- **Work to complete**: Below are lines of data; restate word for word those running from the line containing "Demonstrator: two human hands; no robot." to the line containing "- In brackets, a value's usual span", inclusive, and no others.

_ _ _ _ _ _ _

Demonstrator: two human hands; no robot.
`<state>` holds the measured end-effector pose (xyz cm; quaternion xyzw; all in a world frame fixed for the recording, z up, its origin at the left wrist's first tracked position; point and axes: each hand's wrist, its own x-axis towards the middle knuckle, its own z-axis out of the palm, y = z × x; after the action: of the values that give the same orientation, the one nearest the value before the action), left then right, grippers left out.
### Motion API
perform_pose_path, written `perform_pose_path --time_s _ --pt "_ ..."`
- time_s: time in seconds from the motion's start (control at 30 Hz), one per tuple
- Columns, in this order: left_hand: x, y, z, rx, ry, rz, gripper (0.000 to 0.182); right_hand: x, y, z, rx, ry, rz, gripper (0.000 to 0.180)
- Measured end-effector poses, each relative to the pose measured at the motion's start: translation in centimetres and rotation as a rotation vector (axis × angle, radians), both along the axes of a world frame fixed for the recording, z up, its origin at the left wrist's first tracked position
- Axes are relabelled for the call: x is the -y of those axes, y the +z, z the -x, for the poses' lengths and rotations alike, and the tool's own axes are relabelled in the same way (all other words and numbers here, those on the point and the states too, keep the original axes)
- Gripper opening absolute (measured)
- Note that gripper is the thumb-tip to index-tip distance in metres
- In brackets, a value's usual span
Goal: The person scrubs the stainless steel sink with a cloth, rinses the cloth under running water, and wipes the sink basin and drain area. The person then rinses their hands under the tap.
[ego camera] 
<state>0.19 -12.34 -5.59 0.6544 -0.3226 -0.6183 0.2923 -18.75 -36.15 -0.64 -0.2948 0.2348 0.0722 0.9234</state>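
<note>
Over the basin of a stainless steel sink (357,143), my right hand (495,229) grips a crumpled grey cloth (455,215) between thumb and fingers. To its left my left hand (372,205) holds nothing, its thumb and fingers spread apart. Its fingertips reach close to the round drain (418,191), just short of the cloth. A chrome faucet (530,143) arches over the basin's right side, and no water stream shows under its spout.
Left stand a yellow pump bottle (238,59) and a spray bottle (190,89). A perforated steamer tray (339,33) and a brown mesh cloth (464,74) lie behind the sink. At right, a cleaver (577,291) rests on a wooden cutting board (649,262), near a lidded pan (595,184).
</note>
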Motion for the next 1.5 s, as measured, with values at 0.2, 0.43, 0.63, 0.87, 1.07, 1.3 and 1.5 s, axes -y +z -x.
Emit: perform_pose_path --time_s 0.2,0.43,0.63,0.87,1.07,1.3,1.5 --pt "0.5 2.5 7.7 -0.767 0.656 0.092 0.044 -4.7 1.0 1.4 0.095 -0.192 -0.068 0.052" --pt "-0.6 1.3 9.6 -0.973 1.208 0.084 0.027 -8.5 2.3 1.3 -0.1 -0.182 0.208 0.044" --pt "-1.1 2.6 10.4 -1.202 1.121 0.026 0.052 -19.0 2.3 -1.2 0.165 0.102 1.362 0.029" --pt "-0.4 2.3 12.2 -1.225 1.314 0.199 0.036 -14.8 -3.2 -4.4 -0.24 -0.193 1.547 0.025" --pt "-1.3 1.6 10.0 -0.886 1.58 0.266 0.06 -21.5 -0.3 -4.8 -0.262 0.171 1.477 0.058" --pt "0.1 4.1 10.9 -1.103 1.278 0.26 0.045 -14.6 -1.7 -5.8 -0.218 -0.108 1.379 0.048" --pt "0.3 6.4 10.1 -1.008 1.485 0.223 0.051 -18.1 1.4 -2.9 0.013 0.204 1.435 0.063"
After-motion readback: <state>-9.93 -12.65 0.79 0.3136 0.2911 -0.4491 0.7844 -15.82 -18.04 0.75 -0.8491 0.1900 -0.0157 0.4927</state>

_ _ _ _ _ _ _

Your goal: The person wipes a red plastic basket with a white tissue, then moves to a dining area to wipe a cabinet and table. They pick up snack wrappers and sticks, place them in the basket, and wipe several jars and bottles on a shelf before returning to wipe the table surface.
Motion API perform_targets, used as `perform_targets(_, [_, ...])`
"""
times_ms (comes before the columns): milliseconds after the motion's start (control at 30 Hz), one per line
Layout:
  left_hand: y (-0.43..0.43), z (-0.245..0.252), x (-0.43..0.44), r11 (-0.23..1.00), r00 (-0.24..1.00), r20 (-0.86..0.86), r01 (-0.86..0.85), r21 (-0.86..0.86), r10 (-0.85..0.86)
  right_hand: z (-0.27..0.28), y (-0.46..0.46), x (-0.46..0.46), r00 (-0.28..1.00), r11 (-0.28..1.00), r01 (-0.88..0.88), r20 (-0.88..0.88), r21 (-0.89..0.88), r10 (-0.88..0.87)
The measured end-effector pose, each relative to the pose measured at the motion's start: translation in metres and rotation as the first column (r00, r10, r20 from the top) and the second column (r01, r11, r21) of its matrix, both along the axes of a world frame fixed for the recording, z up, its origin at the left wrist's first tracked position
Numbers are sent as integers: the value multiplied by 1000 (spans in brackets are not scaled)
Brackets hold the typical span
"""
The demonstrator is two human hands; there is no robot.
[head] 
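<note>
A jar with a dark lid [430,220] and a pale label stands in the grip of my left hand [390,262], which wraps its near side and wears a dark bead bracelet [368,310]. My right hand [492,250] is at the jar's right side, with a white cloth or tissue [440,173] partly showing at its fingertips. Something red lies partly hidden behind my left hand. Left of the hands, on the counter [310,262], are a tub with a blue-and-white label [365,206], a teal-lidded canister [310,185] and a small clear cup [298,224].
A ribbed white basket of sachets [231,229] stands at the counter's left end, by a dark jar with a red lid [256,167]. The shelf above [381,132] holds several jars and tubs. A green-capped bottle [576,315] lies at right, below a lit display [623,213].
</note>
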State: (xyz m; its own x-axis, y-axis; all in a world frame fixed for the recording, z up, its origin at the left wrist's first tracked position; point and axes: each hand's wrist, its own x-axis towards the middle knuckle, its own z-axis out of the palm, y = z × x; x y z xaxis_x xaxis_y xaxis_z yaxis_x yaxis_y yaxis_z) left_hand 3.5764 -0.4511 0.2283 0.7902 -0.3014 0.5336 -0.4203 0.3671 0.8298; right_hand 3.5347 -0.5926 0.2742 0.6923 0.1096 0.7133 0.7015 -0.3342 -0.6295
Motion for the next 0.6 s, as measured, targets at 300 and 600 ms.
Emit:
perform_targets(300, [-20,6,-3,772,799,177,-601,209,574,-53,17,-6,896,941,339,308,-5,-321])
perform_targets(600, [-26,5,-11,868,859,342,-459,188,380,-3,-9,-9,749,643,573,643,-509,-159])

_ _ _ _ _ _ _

- **Expected output**:
Demonstrator: two human hands; no robot.
`<state>` holds the measured end-effector pose (xyz cm; quaternion xyzw; all in a world frame fixed for the recording, z up, its origin at the left wrist's first tracked position; point and axes: each hand's wrist, its own x-axis towards the middle knuckle, its own z-axis out of the palm, y = z × x; after the action: of the values that give the same orientation, the one nearest the value before the action), left then right, grippers left out.
### Motion API
perform_pose_path, written `perform_pose_path --time_s _ --pt "_ ..."`
- time_s: time in seconds from the motion's start (control at 30 Hz), one per tuple
- Columns, in this order: left_hand: x, y, z, rx, ry, rz, gripper (0.000 to 0.182); right_hand: x, y, z, rx, ry, rz, gripper (0.000 to 0.180)
- Measured end-effector poses, each relative to the pose measured at the motion's start: translation in centimetres and rotation as a rotation vector (axis × angle, radians), both along the axes of a world frame fixed for the recording, z up, its origin at the left wrist's first tracked position
- Axes are relabelled for the call: x is the -y of those axes, y the +z, z the -x, for the poses' lengths and rotations alike, and the tool's own axes are relabelled in the same way (all other words and numbers here, those on the point and the states too, keep the original axes)
- Gripper opening absolute (measured)
- Note that gripper is the thumb-tip to index-tip distance in metres
- In brackets, a value's usual span

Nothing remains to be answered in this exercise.